> [EXERCISE DESCRIPTION]:
Please transcribe the data exactly, with nothing left out.

----------

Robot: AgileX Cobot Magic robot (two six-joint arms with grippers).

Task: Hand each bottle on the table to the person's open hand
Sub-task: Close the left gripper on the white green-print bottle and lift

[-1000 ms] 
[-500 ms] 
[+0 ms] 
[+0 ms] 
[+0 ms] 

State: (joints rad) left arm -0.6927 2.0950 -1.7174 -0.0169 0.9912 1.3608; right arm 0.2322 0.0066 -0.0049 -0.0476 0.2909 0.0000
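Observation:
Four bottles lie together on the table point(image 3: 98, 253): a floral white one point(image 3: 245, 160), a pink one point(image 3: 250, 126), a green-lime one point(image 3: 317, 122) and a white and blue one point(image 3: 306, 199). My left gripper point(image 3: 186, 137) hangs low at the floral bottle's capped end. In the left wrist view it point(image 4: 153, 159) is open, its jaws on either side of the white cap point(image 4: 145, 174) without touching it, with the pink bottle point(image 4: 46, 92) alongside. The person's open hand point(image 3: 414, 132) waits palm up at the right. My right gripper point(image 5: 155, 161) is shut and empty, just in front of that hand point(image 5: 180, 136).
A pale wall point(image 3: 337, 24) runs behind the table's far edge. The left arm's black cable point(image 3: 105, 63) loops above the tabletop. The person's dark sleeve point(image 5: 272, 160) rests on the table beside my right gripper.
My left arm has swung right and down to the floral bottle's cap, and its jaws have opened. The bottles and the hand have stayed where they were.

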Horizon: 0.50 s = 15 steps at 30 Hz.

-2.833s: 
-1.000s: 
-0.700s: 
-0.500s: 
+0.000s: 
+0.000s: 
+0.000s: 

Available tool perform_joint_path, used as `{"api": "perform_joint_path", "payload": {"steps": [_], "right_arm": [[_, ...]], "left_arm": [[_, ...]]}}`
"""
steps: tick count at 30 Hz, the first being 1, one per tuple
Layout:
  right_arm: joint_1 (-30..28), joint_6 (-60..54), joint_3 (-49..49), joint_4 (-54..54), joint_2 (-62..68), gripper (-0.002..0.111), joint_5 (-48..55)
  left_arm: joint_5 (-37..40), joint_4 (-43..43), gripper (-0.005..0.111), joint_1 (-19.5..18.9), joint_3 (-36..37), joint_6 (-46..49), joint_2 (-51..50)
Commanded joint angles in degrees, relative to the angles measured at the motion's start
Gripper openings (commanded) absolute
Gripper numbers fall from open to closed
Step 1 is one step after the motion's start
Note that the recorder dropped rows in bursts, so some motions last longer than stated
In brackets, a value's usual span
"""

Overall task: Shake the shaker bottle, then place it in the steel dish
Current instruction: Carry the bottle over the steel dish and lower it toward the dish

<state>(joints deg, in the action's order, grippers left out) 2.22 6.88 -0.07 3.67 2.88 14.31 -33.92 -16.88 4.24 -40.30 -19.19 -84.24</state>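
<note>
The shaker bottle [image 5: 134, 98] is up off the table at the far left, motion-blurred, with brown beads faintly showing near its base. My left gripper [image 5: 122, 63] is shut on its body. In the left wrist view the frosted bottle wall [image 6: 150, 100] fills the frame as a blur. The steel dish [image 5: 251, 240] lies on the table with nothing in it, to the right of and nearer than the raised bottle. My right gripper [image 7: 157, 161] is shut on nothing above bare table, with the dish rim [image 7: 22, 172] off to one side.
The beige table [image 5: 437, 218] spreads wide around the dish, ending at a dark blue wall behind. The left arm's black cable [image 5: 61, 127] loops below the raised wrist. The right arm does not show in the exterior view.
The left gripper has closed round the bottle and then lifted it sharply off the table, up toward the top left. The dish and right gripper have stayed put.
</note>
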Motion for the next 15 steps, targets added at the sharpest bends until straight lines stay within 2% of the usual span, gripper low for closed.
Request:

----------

> [SOLUTION]:
Robot: AgileX Cobot Magic robot (two six-joint arms with grippers).

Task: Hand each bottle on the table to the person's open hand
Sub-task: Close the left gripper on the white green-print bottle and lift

[-1000 ms] 
[-500 ms] 
[+0 ms] 
[+0 ms] 
[+0 ms] 

State: (joints rad) left arm -0.6927 2.0950 -1.7174 -0.0169 0.9912 1.3608; right arm 0.2322 0.0066 -0.0049 -0.0476 0.2909 0.0000
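Observation:
Four bottles lie together on the table point(image 3: 98, 253): a floral white one point(image 3: 245, 160), a pink one point(image 3: 250, 126), a green-lime one point(image 3: 317, 122) and a white and blue one point(image 3: 306, 199). My left gripper point(image 3: 186, 137) hangs low at the floral bottle's capped end. In the left wrist view it point(image 4: 153, 159) is open, its jaws on either side of the white cap point(image 4: 145, 174) without touching it, with the pink bottle point(image 4: 46, 92) alongside. The person's open hand point(image 3: 414, 132) waits palm up at the right. My right gripper point(image 5: 155, 161) is shut and empty, just in front of that hand point(image 5: 180, 136).
A pale wall point(image 3: 337, 24) runs behind the table's far edge. The left arm's black cable point(image 3: 105, 63) loops above the tabletop. The person's dark sleeve point(image 5: 272, 160) rests on the table beside my right gripper.
My left arm has swung right and down to the floral bottle's cap, and its jaws have opened. The bottles and the hand have stayed where they were.
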
Horizon: 0.50 s = 15 steps at 30 Hz.

-2.833s: 
-1.000s: 
-0.700s: 
-0.500s: 
+0.000s: 
+0.000s: 
+0.000s: 

Available tool perform_joint_path, used as `{"api": "perform_joint_path", "payload": {"steps": [_], "right_arm": [[_, ...]], "left_arm": [[_, ...]]}}`
"""
steps: tick count at 30 Hz, the first being 1, one per tuple
Layout:
  right_arm: joint_1 (-30..28), joint_6 (-60..54), joint_3 (-49..49), joint_4 (-54..54), joint_2 (-62..68), gripper (-0.002..0.111), joint_5 (-48..55)
  left_arm: joint_5 (-37..40), joint_4 (-43..43), gripper (-0.005..0.111), joint_1 (-19.5..18.9), joint_3 (-36..37), joint_6 (-46..49), joint_2 (-51..50)
Commanded joint angles in degrees, relative to the angles measured at the motion's start
Gripper openings (commanded) absolute
Gripper numbers fall from open to closed
Step 1 is one step after the motion's start
Note that the recorder dropped rows in bursts, so some motions last longer than stated
In brackets, a value's usual span
"""

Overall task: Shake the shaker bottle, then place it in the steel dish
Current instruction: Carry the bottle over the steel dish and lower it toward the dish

<state>(joints deg, in the action's order, grippers left out) 2.22 6.88 -0.07 3.67 2.88 14.31 -33.92 -16.88 4.24 -40.30 -19.19 -84.24</state>
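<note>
The shaker bottle [image 5: 134, 98] is up off the table at the far left, motion-blurred, with brown beads faintly showing near its base. My left gripper [image 5: 122, 63] is shut on its body. In the left wrist view the frosted bottle wall [image 6: 150, 100] fills the frame as a blur. The steel dish [image 5: 251, 240] lies on the table with nothing in it, to the right of and nearer than the raised bottle. My right gripper [image 7: 157, 161] is shut on nothing above bare table, with the dish rim [image 7: 22, 172] off to one side.
The beige table [image 5: 437, 218] spreads wide around the dish, ending at a dark blue wall behind. The left arm's black cable [image 5: 61, 127] loops below the raised wrist. The right arm does not show in the exterior view.
The left gripper has closed round the bottle and then lifted it sharply off the table, up toward the top left. The dish and right gripper have stayed put.
</note>
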Motion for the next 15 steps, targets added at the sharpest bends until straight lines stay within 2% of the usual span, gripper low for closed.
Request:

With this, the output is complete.